School of Music Faculty
Gary Smart
Professor, Piano/Composition/Improvisation
Dr. Gary Smart's career has encompassed a wide range of activities as composer, classical and jazz pianist, and teacher. Always a musician with varied interests, he may be the only pianist to have studied with Yale scholar/keyboardist Ralph Kirkpatrick, the great Cuban virtuoso Jorge Bolet, and the master jazz pianist Oscar Peterson. A true American pluralist, Dr. Smart composes and improvises a music that reflects an abiding interest in Americana, jazz, and world musics, as well as the Western classical tradition.

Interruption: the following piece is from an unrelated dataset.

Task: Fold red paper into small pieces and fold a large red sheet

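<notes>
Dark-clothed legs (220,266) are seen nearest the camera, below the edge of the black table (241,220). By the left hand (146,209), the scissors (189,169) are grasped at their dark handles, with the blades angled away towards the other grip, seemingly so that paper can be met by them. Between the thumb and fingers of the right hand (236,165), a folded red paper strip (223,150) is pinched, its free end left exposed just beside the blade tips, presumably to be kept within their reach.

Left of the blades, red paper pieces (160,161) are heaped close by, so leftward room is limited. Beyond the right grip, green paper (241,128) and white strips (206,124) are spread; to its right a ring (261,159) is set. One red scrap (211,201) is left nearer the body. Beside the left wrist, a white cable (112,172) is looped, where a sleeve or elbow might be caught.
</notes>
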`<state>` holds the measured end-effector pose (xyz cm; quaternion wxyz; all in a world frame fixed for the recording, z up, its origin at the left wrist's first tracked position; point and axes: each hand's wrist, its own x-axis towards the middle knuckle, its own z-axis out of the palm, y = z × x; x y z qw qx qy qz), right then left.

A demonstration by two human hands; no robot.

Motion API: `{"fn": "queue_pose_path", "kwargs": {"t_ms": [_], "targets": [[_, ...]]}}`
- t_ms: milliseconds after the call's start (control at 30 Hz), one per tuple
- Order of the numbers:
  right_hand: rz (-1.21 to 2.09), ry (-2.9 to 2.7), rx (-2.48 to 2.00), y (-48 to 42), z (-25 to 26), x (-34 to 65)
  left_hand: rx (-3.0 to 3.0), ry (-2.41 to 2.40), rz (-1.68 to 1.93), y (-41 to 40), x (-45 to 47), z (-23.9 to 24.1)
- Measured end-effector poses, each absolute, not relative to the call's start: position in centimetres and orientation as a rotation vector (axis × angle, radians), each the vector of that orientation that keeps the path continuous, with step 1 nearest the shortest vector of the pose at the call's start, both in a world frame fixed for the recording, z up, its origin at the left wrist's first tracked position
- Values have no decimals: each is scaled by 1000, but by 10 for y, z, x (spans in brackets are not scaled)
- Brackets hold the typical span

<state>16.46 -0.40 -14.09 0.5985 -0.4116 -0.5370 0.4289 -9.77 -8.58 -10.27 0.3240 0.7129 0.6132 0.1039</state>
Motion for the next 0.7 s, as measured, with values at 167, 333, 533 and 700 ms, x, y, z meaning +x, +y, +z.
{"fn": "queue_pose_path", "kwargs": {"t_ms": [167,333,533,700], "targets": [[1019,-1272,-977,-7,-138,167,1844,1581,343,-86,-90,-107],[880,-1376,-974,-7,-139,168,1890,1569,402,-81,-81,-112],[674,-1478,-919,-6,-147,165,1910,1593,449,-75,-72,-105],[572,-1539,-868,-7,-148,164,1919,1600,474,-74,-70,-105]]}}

Dr. Smart’s work has been supported by the Guggenheim Foundation, the Ford Foundation, the Music Educator's National Conference, the Music Teacher's National Association, and the National Endowment for the Arts. Dr. Smart’s music has been performed in major venues in the U.S., including the Kennedy Center and Carnegie Hall, as well as venues in Europe and Asia. His "Concordia" for orchestra won the "Concordia Jazz Composition Award" and was premiered at Lincoln Center, New York.
Dr. Smart’s "Song of the Holy Ground" for string quartet and piano won the "2008 John Donald Robb Musical Trust Composers’ Competition" and was premiered at the 2009 Robb Composers’ Symposium at the University of New Mexico. His compositions are published by Margun Music (G. Schirmer) and his work has been recorded on the Mastersound, Capstone and Albany labels. Several of his CDs have been released recently by Albany Records: "The Major’s Letter," songs for voice and piano, "American Beauty – a ragtime bouquet," "Hot Sonatas," third stream duo sonatas, "Turtle Dreams of Flight," third stream piano music, and “Blossoms”, a group of abstract, unedited solo piano improvisations which critics have praised as “truly a delightful concoction” and “protean music...utterly unique...defies categorization”.
Dr. Smart has spent two residencies in Japan, teaching in programs at Osaka University and Kobe College. He has also taught in Indonesia as "Distinguished Lecturer in Jazz" under the auspices of the Fulbright program. From 1999-2003, he served as Chairman of the UNF Music Department (now the UNF School of Music).
Dr. Smart is currently a "Presidential Professor of Music at the University of North Florida.